All of the data below should be set down again verbatim, without any images.

__Data section__
= = =
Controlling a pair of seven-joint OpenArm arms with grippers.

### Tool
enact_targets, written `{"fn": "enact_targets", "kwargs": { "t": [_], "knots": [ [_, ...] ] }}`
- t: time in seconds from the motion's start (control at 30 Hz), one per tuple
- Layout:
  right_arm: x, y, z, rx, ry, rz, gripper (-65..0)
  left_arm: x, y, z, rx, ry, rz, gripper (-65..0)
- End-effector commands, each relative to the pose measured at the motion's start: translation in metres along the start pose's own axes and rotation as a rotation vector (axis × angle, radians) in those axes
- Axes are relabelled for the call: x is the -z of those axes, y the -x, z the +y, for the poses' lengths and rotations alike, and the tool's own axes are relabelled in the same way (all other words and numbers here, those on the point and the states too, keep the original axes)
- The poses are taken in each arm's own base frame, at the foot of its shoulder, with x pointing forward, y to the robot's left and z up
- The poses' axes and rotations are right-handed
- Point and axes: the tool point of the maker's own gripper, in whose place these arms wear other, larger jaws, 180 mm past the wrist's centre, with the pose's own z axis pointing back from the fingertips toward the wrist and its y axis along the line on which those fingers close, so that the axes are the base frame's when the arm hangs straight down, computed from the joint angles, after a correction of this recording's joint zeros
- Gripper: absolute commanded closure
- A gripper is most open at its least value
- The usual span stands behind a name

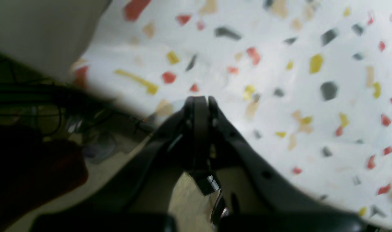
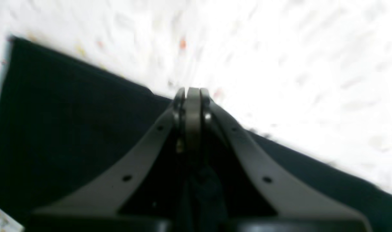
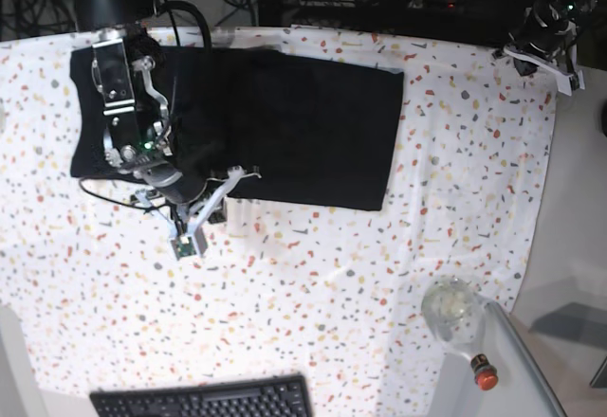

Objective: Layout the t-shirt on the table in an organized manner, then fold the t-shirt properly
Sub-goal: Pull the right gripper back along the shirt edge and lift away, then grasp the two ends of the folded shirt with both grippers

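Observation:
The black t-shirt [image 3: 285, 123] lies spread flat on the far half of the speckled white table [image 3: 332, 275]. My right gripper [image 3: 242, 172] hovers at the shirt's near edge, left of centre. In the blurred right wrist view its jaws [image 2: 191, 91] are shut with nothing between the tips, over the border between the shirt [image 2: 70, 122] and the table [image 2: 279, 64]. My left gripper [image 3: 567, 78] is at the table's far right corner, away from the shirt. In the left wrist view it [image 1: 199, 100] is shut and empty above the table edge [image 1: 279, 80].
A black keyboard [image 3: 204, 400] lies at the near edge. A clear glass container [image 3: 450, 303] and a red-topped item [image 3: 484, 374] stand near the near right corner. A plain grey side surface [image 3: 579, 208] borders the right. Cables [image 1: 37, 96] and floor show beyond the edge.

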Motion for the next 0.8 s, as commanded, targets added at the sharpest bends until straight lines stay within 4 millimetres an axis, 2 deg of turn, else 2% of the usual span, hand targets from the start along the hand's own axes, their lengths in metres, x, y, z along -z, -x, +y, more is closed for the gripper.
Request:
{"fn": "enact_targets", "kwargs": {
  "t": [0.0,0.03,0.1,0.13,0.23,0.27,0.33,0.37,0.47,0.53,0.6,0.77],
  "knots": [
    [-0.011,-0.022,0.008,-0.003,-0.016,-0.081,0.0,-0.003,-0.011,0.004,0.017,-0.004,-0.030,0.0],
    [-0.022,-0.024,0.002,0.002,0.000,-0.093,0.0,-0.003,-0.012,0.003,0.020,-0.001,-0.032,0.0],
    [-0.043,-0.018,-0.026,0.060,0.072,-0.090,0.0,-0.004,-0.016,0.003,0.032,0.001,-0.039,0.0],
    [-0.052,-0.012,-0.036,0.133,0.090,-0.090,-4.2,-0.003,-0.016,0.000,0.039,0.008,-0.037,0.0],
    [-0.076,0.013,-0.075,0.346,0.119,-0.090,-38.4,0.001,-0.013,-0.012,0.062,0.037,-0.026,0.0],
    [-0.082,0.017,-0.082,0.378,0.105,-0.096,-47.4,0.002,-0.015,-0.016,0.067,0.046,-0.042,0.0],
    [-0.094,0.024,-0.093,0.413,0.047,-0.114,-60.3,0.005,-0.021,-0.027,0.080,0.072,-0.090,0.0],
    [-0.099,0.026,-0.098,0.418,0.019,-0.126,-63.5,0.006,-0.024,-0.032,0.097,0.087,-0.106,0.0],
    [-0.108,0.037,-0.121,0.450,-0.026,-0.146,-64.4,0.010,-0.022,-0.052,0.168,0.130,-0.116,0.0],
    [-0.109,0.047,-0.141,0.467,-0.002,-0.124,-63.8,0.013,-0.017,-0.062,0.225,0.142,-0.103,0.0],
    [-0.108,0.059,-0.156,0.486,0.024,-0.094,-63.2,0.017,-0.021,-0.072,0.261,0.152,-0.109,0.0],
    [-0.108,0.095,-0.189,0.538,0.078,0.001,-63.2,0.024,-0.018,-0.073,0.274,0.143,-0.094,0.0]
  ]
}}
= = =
__Answer to the problem__
Controlling a pair of seven-joint OpenArm arms with grippers.

### Tool
enact_targets, written `{"fn": "enact_targets", "kwargs": { "t": [_], "knots": [ [_, ...] ] }}`
- t: time in seconds from the motion's start (control at 30 Hz), one per tuple
- Layout:
  right_arm: x, y, z, rx, ry, rz, gripper (-65..0)
  left_arm: x, y, z, rx, ry, rz, gripper (-65..0)
- End-effector commands, each relative to the pose measured at the motion's start: translation in metres along the start pose's own axes and rotation as a rotation vector (axis × angle, radians) in those axes
- Axes are relabelled for the call: x is the -z of those axes, y the -x, z the +y, for the poses' lengths and rotations alike, and the tool's own axes are relabelled in the same way (all other words and numbers here, those on the point and the states too, keep the original axes)
- The poses are taken in each arm's own base frame, at the foot of its shoulder, with x pointing forward, y to the robot's left and z up
- The poses' axes and rotations are right-handed
- Point and axes: the tool point of the maker's own gripper, in whose place these arms wear other, larger jaws, 180 mm past the wrist's centre, with the pose's own z axis pointing back from the fingertips toward the wrist and its y axis along the line on which those fingers close, so that the axes are the base frame's when the arm hangs straight down, computed from the joint angles, after a correction of this recording's joint zeros
- Gripper: absolute commanded closure
- A gripper is most open at its least value
- The usual span stands behind a name


Objective: Layout the t-shirt on the table in an organized manner, then fold the t-shirt properly
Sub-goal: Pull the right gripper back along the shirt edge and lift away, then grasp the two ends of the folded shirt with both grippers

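Observation:
The black t-shirt [image 3: 285, 123] lies spread flat on the far half of the speckled white table [image 3: 332, 275]. My right gripper [image 3: 242, 172] hovers at the shirt's near edge, left of centre. In the blurred right wrist view its jaws [image 2: 191, 91] are shut with nothing between the tips, over the border between the shirt [image 2: 70, 122] and the table [image 2: 279, 64]. My left gripper [image 3: 567, 78] is at the table's far right corner, away from the shirt. In the left wrist view it [image 1: 199, 100] is shut and empty above the table edge [image 1: 279, 80].
A black keyboard [image 3: 204, 400] lies at the near edge. A clear glass container [image 3: 450, 303] and a red-topped item [image 3: 484, 374] stand near the near right corner. A plain grey side surface [image 3: 579, 208] borders the right. Cables [image 1: 37, 96] and floor show beyond the edge.
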
Motion for the next 0.8 s, as commanded, targets added at the sharpest bends until straight lines stay within 4 millimetres an axis, 2 deg of turn, else 2% of the usual span, hand targets from the start along the hand's own axes, their lengths in metres, x, y, z along -z, -x, +y, more is closed for the gripper.
Request:
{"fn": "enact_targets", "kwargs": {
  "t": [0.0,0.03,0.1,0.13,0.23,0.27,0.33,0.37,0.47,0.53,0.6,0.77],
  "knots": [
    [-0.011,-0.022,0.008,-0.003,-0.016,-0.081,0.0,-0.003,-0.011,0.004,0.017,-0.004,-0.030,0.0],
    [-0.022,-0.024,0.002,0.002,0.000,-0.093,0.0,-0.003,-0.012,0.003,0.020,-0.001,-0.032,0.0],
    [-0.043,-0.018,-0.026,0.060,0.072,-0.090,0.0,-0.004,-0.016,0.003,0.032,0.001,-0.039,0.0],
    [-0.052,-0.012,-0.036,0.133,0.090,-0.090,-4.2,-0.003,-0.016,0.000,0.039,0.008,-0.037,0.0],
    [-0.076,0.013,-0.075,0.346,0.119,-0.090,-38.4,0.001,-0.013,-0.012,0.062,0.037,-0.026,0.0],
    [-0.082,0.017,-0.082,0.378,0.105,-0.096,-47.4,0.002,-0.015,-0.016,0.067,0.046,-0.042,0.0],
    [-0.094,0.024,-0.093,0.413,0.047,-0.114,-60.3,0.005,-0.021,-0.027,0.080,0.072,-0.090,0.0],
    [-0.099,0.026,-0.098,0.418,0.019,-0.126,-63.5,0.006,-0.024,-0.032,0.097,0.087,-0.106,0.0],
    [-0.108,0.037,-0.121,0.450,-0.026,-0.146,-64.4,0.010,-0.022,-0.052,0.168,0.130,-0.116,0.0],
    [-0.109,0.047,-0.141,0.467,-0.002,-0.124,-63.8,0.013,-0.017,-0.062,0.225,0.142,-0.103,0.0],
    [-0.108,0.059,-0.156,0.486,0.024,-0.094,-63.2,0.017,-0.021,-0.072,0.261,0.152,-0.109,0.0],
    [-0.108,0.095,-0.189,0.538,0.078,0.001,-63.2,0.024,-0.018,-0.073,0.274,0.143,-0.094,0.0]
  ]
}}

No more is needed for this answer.